## [Exercise objective]
Find the word "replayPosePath" in the listing below, then return every line it appears in.

## [Data block]
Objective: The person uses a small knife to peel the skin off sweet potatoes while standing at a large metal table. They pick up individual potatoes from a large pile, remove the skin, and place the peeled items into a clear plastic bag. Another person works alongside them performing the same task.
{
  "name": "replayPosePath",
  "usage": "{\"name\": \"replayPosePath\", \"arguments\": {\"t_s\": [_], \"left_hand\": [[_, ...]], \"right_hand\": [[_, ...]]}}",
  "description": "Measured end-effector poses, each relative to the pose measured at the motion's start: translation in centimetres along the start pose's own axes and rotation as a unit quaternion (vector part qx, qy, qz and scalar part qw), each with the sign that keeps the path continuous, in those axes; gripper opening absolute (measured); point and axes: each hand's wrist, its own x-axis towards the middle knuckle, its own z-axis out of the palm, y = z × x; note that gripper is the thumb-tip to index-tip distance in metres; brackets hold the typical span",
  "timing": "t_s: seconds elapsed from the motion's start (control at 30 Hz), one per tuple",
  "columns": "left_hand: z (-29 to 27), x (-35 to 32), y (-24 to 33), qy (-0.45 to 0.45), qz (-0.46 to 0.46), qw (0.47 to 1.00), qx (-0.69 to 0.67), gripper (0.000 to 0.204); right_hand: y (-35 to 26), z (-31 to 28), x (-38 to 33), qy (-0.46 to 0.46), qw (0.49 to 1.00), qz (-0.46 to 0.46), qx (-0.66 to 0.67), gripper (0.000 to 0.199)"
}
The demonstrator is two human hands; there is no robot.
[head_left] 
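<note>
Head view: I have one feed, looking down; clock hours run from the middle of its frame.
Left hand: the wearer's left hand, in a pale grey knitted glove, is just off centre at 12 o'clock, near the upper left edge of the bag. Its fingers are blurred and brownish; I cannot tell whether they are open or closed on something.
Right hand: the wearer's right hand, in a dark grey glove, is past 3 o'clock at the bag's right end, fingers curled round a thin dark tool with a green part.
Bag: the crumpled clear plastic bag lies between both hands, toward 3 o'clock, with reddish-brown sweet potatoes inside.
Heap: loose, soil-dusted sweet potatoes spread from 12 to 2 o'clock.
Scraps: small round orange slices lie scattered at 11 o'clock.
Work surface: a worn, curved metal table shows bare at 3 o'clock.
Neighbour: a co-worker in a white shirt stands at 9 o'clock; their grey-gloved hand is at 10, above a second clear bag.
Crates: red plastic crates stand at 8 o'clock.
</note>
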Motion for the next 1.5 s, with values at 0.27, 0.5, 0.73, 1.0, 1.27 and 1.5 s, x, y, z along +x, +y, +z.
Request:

## [Expected answer]
  "name": "replayPosePath",
  "usage": "{\"name\": \"replayPosePath\", \"arguments\": {\"t_s\": [_], \"left_hand\": [[_, ...]], \"right_hand\": [[_, ...]]}}",

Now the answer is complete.